Father’s Day is Sunday, when homage is paid to caring and loving paternal members of the family throughout the land. Following is a remembrance of my father that appeared September 1999 in Gaming Today, a weekly publication in Las Vegas:

My dad died last week.

He had a long and healthy life, until the last three months, when at 87, a dormant form of leukemia finally erupted. He died quickly and peacefully, thank God, but long before he went, he taught me almost everything I know about horse racing and handicapping.

I remember waiting outside Atlantic City Race Course as a child, my fingers probing through a chain link fence as I strained to hear Tommy Daly’s fractured call, while my dad and his friends were inside playing the ponies.

This was long before tracks allowed children, before the days of Beyers, “bounces” and bute.

My dad was a comedian. He went by the stage name of Ken Barry (not to be confused with Ken Berry of ‘F Troop’ fame). Barry was a world traveler, visiting countries from Africa to Yugoslavia, with stops in Hong Kong, Japan, Russia and Spain.

Oddly, he never played Vegas, but he performed with major stars such as Sammy Davis Jr., Sergio Franchi, Frank Sinatra Jr., Johnny Mathis, Jerry Vale, Phyllis Maguire, Al Martino, Tammy Wynette, Buddy Greco and many others.

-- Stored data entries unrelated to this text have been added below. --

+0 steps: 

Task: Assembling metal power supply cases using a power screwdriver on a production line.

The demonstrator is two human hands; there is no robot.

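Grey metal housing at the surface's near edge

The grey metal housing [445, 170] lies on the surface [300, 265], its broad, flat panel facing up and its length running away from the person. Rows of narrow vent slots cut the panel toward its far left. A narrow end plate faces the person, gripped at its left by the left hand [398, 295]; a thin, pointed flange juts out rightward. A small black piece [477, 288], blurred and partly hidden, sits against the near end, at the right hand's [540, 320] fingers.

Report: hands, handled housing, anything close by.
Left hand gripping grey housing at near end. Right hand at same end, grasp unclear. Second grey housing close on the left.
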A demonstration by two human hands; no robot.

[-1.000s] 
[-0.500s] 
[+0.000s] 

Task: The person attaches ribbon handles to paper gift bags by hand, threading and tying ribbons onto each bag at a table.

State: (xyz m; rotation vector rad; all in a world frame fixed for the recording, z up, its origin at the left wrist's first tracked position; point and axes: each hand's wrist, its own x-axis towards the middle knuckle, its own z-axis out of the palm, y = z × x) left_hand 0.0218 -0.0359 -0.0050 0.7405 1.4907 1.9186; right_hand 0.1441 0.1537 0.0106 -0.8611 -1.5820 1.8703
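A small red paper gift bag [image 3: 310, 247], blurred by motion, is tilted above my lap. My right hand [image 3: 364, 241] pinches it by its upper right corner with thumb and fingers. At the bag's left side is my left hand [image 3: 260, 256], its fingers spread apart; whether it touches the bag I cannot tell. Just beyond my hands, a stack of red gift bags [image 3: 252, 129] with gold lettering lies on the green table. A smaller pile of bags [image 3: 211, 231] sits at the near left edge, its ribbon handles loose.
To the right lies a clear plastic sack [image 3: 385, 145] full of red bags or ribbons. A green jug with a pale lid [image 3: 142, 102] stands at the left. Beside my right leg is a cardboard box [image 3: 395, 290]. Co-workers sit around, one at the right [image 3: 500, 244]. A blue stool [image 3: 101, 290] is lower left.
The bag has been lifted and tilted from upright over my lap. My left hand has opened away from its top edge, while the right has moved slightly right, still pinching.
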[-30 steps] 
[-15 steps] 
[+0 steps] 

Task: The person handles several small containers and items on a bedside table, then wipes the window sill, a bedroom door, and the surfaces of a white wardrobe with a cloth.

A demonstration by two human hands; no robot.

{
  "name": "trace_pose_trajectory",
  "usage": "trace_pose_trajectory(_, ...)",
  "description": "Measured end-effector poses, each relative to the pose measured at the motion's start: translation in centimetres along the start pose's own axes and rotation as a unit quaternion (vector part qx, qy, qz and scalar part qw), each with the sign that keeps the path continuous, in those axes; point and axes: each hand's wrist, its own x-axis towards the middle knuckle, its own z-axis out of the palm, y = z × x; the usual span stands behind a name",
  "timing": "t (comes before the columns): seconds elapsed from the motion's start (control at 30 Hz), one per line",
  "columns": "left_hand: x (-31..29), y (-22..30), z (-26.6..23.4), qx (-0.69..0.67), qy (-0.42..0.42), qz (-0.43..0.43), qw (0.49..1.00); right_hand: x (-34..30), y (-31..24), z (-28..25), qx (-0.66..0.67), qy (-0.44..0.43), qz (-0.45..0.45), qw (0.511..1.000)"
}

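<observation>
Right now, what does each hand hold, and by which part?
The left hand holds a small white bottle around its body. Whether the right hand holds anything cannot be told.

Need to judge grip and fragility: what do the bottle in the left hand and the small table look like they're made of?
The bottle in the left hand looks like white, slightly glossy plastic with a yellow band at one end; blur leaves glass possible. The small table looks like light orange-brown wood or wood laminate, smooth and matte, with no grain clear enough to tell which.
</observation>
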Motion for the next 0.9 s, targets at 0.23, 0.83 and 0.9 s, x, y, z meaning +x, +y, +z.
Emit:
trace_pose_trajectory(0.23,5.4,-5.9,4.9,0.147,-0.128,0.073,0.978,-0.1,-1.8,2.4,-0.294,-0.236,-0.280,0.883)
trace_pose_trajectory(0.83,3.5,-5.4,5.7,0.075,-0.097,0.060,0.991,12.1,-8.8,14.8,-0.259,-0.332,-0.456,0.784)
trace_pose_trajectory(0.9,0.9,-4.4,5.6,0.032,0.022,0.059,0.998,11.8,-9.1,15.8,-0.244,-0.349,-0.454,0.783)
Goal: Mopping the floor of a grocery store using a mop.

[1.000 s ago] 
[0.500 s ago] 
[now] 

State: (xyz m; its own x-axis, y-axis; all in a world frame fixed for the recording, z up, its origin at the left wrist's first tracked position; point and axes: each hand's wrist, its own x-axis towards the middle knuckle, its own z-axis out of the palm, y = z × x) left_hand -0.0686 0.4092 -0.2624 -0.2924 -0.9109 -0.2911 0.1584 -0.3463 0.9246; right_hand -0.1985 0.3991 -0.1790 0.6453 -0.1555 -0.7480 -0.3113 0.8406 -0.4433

He was a trouper to the end, doing 21 shows on the senior citizen circuit in Florida last winter. He regarded himself as a modern-day Will Rogers. His material was original and topical, never dirty or risqué.

He was an avid bridge player, lived and died with the Phillies, and played the horses all his life.

He was once asked if he ever intended to retire. He gave the reply of colleagues Milton Berle, George Burns and Bob Hope: ‘Retire? Retire to what?’

It was Ken Barry who taught me to observe horses in the post parade and warm-ups; to study odds moves on the tote board; to look for significant jockey changes and post position changes; and not to overlook horses coming in from an obscure circuit to run with the big boys.

Those observations still apply today.

A few years ago, my dad left his home in South Jersey, where playing the horses at Garden State and Philadelphia Park had turned into a bingo game, to enjoy some major league racing at Santa Anita.

He asked me if I liked anything the day he went to the track. I gave him a horse that won and paid $51.

I couldn’t wait to talk with him that night about his big score. A $51 winner. The kid did his dad proud.

Did you play it? I asked him eagerly.

Nah, came the honest response. I hooked him up in an exacta.

Ken Barry’s best horse story typifies a gambler’s mentality:

Two friends meet at the track an hour before the first race.

The first one asks the second if he can borrow $20.

“You can’t be broke already,” the second guy says. “It’s an hour before the first race.”

“Nah,” the first guy says. “I got money to bet. I need money to eat.”

Dad, thanks for the laughs.



Tomorrow is Father’s Day, and Santa Anita is offering two unique and fun experiences from which dads can choose.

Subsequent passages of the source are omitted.